It’s blueberry season! Here on the west coast, as well as in many other locales, overflowing baskets of these plump bursts of the taste of summer crowd the market tables. Growing up in southern Manitoba, I was very familiar with what I thought were blueberries. Subsequent learning would reveal that the berries I had grown up with were actually saskatoons. While they share a comparable deep blue pigment, they are a little smaller, and possess a unique subtle flavour – they are a ‘wild’ fruit with a distinct taste difference. Saskatoon berries, which are indigenous to the Canadian Prairies, grew rampantly within the bushy areas that surrounded our family farm.
Every summer, time would be allocated to journey into the dense prickly bushes in pursuit of the beautiful berry. And it would be a family affair – my sister, brother, mother, as well as uncles and aunts all would don the official berry-picking uniform (long pants, socks, closed shoes, a long-sleeved, high-collared shirt, and a hat – on a sunny 300C day) and carry our pails into the bush to relieve the heavy branches of their fruit. It is important to mention that in addition to being berry season, it was also mosquito season (hence, the uniform).

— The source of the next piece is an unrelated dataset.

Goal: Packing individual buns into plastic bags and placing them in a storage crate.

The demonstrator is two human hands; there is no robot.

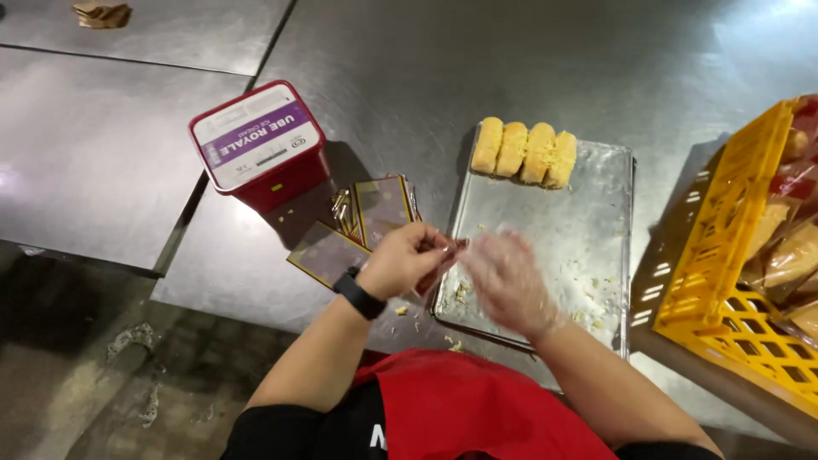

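We stand at a steel table (477, 60) with a yellow crate (724, 281) of wrapped goods at our right. Before us lies a metal tray (588, 230), four yellow pastries (525, 152) lined along its far edge. A red tub (262, 146) sits left, beside a stack of flat wrappers (366, 223). Our left hand (402, 260) pinches one dark wrapper (443, 260); our gloved right hand (504, 281), blurred, seems to touch its mouth. We judge we are opening it; next calls for spreading it wide.

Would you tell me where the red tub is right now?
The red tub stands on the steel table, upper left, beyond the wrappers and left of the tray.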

Berry-picking involved some strictly-enforced rules: 1) Hold the pail with your left hand; 2) Pick berries and swat bugs with your right hand; 3) Don’t run with a full pail of berries; 4) Bring back a full pail of berries within a reasonable length of time; and 5) Don’t eat too many! This was a daunting challenge for my sister and me! Stained faces and scantily-filled pails told the tale of our decision to abandon the rules. After a long hot day, with our bellies full of berries, we would trudge back to the farmhouse, knowing that the day was not yet over. The pails of berries would need to be ‘picked over’ – removing twigs, leaves, and the remains of any successfully-swatted bugs that may have landed in the pail.
And then my mother worked her magic and turned out the finest berry pies, turnovers, and up-side down cakes.

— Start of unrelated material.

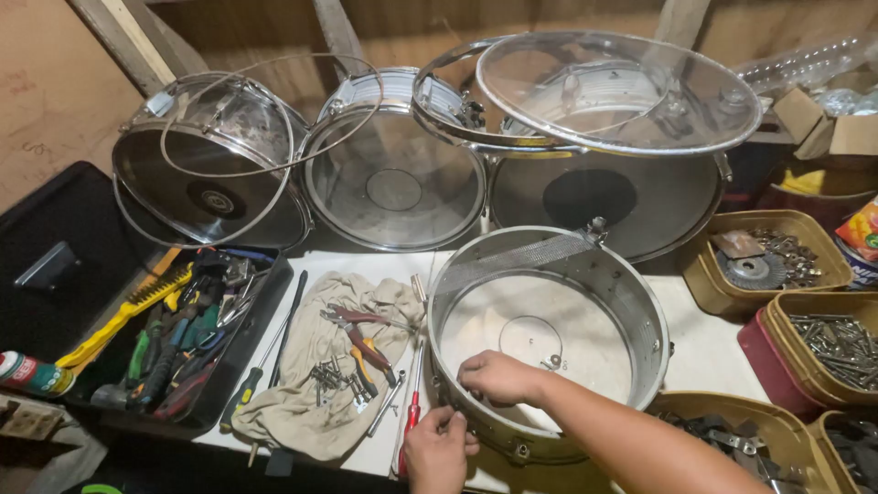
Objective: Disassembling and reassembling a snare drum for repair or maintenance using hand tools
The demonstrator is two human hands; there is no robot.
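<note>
A metal snare drum shell [631, 302] with no heads lies open side up on the white bench, a strip of snare wires across its far rim. My right hand [498, 377] reaches inside the shell, fingers curled against the inner face of its near left wall. My left hand [439, 448] is outside that same spot, fingertips pinched on the wall by the lower hoop. What the fingers pinch is hidden. A small washer and screw [551, 362] lie on the bench inside the shell. A red-handled screwdriver [412, 416] lies just left of my left hand.
A beige cloth [311, 402] holds pliers [361, 338] and loose screws. A black tool tray [174, 338] is at the left. Several drums and clear drumheads [393, 174] lean at the back. Tan boxes of hardware [828, 343] stand at the right.
</note>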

This is mom Helena’s recipe for Blueberry Upside-Down Cake. She, of course, would use the saskatoon berries. The only change I have made is the choice of pan. A spring-form pan, rather than a cake pan, allows the inviting golden edges of the cake to be clearly visible.
If you choose to use a spring-form pan, ensure that you line the pan with parchment paper in order to catch the juices.
Blueberry Upside Down Cake
Prep Time: 20 minutes Baking Time: 40-45 minutes
Number of Servings: 8
70 g (1/3 cup) light or dark brown sugar
60 g (1/4 cup) unsalted butter
2 1/2 – 3 cups (650-750 mL) fresh or frozen blueberries
115 g (1/2 cup) unsalted butter, at room temperature
1 cup (200 g/250 mL) granulated sugar
2 large eggs, at room temperature
1 tablesppon (15 mL) grated lemon zest
1 ½ teaspoons (7.5 mL) pure vanilla extract
250 g (1 ¾ cups/400 mL) all-purpose flour
1 ½ teaspoons (7.5 mL) baking powder
½ teaspoon (2.5 mL) salt
1 cup (250 mL) buttermilk (or 1 tsp lemon juice added to whole milk)
1. Line an 8- or 9-inch spring-form pan with parchment paper. Spray paper with a vegetable oil spray, or lightly butter the paper.
2. Preheat oven to 3500F (1900C).
3. In a medium saucepan, over low heat, melt 1/3 cup of butter and add ¼ cup brown sugar. Cook over very low heat just until butter is melted and the sugar is dissolved.
4. Remove from heat, add the blueberries, and gently combine. Pour the berries into the prepared spring-form pan. Set aside as you make the cake batter.
5. In a mixer bowl, cream butter with the granulated sugar until light and fluffy, about 2 to 3 minutes.
6. Add eggs, one at a time, beating well after each addition.
7. Add lemon zest and vanilla extract.
8. In a small bowl, mix together the flour, baking powder, and salt.
9. Add flour mixture and the buttermilk to the butter-sugar mixture. Do this by alternating the addition of some of the flour with some of the buttermilk until all has been incorporated. Start and end this process with the flour mixture.
10. Mix just until well combined.
11. Pour the batter over the blueberries in the pan.
12. Bake for 40-45 minutes, or until cake is golden, and an inserted cake tester comes out dry. Cool on a wire rack. Carefully release the spring-form pan, and peel back the parchment paper.
13. Serve warm or at room temperature. Top with a ‘little bit’ of’ whipped cream!